PHOTO COURTESY OF CAPE ANN YOUTH LACROSSE

Brendan Biancucci, a 21-year-old with epilepsy, has impressed his doctors with the hand-eye coordination he has developed as a result of playing lacrosse in Cape Ann, Mass.


Can’t Miss

A similar picture is developing in Lewes, Del. — a community rich in educational opportunities for students with special needs. A new program, Atlantic Adaptive Lacrosse, in its second year, resides in the heart of the Cape Henlopen School District, which draws families from all along the East Coast to attend the mainstream parallel programs and the Lewes Consortium. Registration, equipment and field space are free.

Sara and Anne Marie Perotta, 15-year-old twin sisters with cerebral palsy, experience the sport, and life, in different ways. The more independent Sara walks on her own, but shies away from attention. Anne Marie smiles brightly from her wheelchair, content with being different than everyone else.

PHOTO COURTESY OF LYN SHOOP

Sara (left) and Anne Marie Perotta, 15-year-old twin sisters with cerebral palsy, compete for Atlantic Adaptive Lacrosse in Lewes, Del.
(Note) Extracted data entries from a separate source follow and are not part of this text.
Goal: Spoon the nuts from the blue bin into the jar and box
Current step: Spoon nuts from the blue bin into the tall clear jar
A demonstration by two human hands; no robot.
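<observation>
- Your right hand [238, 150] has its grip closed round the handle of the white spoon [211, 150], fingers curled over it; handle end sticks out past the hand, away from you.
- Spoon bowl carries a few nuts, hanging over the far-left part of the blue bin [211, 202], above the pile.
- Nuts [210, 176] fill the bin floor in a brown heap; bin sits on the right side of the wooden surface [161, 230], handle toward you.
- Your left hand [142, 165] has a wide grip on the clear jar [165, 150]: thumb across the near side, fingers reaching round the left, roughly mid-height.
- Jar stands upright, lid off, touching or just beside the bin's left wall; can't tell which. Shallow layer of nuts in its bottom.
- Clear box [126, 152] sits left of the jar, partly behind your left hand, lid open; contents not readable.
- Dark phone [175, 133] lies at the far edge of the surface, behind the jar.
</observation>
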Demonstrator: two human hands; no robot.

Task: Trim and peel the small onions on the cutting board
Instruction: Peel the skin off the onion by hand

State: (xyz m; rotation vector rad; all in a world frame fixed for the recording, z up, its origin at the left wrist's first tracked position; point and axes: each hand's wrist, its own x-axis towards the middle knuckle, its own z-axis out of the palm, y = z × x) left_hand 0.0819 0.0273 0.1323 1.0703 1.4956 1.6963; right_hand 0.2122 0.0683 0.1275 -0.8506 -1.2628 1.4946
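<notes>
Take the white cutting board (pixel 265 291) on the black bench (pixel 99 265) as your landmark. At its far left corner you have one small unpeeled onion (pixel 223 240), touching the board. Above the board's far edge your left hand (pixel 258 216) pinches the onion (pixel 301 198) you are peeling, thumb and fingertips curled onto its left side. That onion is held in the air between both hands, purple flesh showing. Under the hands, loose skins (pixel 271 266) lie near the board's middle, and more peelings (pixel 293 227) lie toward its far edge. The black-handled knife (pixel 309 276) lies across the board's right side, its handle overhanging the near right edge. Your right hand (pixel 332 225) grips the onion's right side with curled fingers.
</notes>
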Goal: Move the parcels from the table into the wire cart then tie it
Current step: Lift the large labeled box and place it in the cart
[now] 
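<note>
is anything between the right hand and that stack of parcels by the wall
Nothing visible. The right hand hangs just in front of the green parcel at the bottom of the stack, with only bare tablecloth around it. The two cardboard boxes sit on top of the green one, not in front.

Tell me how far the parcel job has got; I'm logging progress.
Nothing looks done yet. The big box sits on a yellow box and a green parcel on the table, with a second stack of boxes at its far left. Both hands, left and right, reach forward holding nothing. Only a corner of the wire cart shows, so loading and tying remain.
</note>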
Sara attended US Lacrosse’s Adaptive Lacrosse Day in September 2017.

In September 2017, Sara Perotta surprised her parents when she pleaded them to allow her to travel to Sparks, Md., along with Atlantic Adaptive founder Lyn Shoop, for an adaptive lacrosse play day organized by US Lacrosse.

Bridgette Perotta, the twins’ mother, worried about one of them traveling independently — until her phone started buzzing with pictures.

“Lax has made my life more fun by meeting new people and being able to participate in a sport with typical peers,” Sara Perotta said. 

US Lacrosse’s Adaptive Lacrosse Day included a free seminar for program leaders and a dinner for participants. The national governing body hopes to put on similar events in the future. No matter when or where, Sara Perotta will be there.

“If there’s any of these going on, she’ll be a part of it,” Bridgette Perotta said.